• Problem to solve: Repeat exactly the lines of the entries below from the one with "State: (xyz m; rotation" through the one with "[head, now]", both ends included, and nothing else.
** Exercise data follows **
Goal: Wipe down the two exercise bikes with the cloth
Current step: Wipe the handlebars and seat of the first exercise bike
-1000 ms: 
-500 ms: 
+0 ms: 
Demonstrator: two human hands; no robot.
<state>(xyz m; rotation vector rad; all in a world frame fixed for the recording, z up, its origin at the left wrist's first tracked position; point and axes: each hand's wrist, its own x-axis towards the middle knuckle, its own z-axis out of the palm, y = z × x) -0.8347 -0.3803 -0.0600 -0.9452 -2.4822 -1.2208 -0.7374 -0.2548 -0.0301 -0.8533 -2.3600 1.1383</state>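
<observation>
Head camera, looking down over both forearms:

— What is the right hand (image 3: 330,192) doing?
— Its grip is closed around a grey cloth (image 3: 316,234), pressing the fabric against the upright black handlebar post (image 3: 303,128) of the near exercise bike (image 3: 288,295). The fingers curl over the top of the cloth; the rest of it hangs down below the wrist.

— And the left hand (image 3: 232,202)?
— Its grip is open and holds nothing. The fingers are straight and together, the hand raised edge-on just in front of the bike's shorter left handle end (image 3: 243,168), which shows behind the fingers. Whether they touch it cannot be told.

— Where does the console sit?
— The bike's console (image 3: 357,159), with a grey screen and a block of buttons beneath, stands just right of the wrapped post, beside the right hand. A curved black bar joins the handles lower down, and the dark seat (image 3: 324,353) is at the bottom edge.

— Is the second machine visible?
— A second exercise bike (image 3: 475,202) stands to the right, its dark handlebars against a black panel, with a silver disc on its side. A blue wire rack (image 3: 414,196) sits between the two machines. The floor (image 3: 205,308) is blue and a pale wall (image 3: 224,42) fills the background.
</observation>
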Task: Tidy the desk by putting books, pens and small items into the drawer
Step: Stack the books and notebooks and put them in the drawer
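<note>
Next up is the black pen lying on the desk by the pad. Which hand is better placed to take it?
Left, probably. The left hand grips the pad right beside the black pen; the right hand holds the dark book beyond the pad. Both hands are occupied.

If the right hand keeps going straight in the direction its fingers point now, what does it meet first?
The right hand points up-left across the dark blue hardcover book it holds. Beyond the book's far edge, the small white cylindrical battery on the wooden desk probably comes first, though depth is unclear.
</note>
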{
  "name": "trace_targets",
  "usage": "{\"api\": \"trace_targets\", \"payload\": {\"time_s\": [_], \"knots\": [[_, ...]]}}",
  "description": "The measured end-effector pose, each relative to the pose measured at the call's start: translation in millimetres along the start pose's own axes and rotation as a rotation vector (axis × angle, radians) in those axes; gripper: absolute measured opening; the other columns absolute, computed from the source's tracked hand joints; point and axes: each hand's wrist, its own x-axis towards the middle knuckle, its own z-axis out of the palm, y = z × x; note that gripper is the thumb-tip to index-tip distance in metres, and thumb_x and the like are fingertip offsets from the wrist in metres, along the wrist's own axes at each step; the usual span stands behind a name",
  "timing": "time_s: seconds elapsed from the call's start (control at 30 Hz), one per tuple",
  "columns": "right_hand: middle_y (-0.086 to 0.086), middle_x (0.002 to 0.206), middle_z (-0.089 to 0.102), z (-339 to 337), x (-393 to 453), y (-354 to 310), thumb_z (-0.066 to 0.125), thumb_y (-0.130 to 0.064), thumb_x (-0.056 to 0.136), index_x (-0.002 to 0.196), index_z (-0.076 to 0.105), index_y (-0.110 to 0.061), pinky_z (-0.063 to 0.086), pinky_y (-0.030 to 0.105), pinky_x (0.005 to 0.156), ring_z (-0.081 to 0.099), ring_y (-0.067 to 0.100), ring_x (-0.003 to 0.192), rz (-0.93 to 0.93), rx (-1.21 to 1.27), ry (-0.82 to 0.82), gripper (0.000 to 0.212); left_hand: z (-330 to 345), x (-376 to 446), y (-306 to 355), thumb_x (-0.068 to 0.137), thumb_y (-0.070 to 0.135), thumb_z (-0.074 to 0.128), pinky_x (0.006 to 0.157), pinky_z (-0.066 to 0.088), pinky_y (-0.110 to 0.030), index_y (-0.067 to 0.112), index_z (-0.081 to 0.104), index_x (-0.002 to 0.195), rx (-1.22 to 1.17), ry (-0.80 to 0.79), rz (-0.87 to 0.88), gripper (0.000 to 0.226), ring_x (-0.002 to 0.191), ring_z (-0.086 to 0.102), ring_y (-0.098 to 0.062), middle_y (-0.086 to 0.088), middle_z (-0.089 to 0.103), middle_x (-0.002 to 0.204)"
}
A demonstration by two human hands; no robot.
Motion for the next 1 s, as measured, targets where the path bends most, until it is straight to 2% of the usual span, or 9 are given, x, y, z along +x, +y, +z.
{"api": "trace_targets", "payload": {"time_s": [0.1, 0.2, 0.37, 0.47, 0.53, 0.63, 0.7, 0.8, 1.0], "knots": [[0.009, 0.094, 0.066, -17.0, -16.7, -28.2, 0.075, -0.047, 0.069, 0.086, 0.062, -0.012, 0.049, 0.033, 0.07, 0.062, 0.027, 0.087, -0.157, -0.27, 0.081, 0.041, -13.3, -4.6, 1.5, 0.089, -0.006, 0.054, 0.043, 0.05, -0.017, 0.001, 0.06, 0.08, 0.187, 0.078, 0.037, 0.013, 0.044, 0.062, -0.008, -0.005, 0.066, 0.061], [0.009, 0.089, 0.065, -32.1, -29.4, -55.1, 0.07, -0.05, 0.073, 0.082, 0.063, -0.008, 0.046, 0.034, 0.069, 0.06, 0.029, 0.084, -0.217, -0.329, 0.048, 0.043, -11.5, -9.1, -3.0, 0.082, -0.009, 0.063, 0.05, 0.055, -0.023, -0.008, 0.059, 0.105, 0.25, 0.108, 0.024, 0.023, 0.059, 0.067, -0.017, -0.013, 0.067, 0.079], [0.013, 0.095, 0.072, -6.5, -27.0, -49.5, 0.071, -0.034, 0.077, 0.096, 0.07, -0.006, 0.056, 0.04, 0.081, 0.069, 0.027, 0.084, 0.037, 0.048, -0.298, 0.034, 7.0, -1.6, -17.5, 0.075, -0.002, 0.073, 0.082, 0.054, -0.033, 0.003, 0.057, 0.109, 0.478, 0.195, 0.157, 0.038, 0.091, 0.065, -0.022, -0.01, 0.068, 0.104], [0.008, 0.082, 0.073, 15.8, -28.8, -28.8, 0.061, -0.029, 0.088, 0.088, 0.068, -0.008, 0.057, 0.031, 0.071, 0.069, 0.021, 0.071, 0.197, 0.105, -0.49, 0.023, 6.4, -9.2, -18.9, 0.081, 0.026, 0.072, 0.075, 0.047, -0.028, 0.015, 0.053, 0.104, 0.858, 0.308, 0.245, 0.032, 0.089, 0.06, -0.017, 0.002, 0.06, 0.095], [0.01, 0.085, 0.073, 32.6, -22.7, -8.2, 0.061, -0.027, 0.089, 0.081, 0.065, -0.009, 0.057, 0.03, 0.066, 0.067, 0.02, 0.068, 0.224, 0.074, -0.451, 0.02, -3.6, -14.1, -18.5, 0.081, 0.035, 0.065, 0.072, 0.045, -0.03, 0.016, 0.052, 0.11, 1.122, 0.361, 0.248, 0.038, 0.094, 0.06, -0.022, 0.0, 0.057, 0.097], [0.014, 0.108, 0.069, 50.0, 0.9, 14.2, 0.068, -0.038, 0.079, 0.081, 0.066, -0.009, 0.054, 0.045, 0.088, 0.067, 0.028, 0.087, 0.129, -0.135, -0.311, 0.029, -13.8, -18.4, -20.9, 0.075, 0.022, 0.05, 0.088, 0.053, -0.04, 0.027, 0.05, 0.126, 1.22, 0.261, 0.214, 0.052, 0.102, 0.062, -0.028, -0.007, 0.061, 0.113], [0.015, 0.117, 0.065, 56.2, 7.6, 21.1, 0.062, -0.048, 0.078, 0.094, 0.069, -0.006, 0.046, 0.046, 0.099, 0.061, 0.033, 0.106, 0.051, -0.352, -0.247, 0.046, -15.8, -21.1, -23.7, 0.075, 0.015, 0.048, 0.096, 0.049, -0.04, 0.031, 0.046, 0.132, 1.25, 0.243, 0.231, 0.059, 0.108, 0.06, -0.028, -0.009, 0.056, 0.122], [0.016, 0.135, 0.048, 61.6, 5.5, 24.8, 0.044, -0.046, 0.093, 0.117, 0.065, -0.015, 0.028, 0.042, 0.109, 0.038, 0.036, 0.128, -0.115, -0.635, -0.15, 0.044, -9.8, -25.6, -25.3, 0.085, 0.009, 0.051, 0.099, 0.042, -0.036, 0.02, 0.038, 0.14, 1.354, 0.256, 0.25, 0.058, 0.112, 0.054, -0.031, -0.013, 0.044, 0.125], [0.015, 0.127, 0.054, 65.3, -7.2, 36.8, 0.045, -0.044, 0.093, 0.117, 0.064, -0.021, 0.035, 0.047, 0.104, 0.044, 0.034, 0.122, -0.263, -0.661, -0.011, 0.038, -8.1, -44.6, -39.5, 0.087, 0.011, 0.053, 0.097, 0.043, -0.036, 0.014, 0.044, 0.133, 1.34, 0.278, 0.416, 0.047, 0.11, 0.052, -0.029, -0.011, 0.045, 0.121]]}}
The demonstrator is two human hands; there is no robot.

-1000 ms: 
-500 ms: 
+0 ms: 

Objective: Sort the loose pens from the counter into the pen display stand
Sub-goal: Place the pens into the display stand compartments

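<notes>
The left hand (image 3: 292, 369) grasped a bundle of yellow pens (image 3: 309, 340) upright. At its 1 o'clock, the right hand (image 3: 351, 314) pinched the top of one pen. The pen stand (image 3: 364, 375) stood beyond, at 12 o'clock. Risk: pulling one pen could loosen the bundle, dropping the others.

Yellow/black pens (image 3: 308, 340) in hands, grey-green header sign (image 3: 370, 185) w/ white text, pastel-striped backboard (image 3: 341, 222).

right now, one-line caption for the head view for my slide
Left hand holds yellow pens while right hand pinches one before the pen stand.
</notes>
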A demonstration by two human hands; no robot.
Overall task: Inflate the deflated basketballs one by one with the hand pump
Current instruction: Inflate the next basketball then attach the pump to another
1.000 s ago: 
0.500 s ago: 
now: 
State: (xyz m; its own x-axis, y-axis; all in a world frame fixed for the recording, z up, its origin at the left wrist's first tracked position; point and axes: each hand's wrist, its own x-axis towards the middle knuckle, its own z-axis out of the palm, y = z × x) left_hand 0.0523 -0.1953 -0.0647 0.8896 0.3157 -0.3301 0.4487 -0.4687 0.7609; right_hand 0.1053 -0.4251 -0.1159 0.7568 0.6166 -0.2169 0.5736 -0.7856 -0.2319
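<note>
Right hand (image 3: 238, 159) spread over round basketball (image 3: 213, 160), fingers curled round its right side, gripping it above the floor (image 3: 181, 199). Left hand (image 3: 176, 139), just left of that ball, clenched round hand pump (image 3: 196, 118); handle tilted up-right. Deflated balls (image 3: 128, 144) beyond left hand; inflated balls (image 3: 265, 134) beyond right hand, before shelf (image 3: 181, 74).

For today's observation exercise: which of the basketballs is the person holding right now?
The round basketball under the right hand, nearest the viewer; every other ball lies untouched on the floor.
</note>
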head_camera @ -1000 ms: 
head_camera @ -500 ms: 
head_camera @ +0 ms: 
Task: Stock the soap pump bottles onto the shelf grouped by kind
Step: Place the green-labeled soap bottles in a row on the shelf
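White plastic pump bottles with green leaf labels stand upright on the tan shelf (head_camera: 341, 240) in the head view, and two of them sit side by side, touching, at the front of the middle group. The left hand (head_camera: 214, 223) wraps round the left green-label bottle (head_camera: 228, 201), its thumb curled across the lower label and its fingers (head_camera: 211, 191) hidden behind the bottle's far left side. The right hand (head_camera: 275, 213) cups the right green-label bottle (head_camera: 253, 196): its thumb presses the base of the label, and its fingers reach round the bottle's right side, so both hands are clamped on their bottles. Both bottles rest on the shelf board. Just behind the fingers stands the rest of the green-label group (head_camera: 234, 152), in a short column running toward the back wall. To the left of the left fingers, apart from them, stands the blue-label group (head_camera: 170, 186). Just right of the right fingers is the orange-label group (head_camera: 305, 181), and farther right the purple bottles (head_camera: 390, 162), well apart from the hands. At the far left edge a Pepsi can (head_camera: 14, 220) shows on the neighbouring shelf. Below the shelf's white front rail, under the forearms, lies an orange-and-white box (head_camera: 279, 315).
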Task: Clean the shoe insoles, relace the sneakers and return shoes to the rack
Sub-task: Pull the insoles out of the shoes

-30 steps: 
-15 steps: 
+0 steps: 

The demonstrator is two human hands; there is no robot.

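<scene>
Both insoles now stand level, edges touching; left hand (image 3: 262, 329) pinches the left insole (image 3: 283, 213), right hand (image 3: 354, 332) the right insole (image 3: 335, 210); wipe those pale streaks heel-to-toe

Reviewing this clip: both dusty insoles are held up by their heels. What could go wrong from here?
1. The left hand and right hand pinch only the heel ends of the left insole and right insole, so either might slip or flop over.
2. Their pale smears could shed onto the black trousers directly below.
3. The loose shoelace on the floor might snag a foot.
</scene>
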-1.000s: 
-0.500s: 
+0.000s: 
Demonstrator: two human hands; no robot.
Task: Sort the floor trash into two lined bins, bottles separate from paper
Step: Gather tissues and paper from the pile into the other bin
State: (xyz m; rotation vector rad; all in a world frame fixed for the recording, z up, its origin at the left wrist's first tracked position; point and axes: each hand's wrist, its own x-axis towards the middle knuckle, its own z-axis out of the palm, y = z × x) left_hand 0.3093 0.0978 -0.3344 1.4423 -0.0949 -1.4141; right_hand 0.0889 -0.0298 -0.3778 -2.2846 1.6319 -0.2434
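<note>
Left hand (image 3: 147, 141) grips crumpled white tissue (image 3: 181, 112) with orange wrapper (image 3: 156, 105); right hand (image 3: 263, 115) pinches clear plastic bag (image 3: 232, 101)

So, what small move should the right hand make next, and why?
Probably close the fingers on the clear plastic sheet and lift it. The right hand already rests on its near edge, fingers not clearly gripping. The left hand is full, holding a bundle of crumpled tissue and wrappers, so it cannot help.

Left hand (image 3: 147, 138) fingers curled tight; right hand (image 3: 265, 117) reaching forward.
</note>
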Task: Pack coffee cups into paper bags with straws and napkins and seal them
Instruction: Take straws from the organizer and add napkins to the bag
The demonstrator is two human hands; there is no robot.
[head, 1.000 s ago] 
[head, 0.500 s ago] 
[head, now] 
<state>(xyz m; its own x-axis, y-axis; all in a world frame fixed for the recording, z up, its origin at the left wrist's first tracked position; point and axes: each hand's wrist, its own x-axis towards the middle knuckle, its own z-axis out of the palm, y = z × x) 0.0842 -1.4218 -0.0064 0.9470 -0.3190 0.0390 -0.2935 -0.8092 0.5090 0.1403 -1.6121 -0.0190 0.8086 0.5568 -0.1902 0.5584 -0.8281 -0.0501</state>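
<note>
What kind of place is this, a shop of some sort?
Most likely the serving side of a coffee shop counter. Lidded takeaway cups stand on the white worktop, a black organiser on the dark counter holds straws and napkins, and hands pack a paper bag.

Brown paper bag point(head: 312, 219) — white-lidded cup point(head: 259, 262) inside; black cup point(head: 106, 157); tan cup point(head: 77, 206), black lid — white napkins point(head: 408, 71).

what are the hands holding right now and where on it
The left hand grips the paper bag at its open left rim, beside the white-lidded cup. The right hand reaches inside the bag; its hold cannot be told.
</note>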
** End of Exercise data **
• Result:
State: (xyz m; rotation vector rad; all in a world frame fixed for the recording, z up, its origin at the left wrist's first tracked position; point and axes: each hand's wrist, its own x-axis towards the middle knuckle, its own z-axis out of the palm, y = z × x) left_hand 0.3093 0.0978 -0.3344 1.4423 -0.0949 -1.4141; right_hand 0.0889 -0.0298 -0.3778 -2.2846 1.6319 -0.2434
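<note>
Left hand (image 3: 147, 141) grips crumpled white tissue (image 3: 181, 112) with orange wrapper (image 3: 156, 105); right hand (image 3: 263, 115) pinches clear plastic bag (image 3: 232, 101)

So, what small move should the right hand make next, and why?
Probably close the fingers on the clear plastic sheet and lift it. The right hand already rests on its near edge, fingers not clearly gripping. The left hand is full, holding a bundle of crumpled tissue and wrappers, so it cannot help.

Left hand (image 3: 147, 138) fingers curled tight; right hand (image 3: 265, 117) reaching forward.
</note>
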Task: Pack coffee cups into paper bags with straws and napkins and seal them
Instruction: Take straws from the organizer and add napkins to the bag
The demonstrator is two human hands; there is no robot.
[head, 1.000 s ago] 
[head, 0.500 s ago] 
[head, now] 

This output completes the exercise.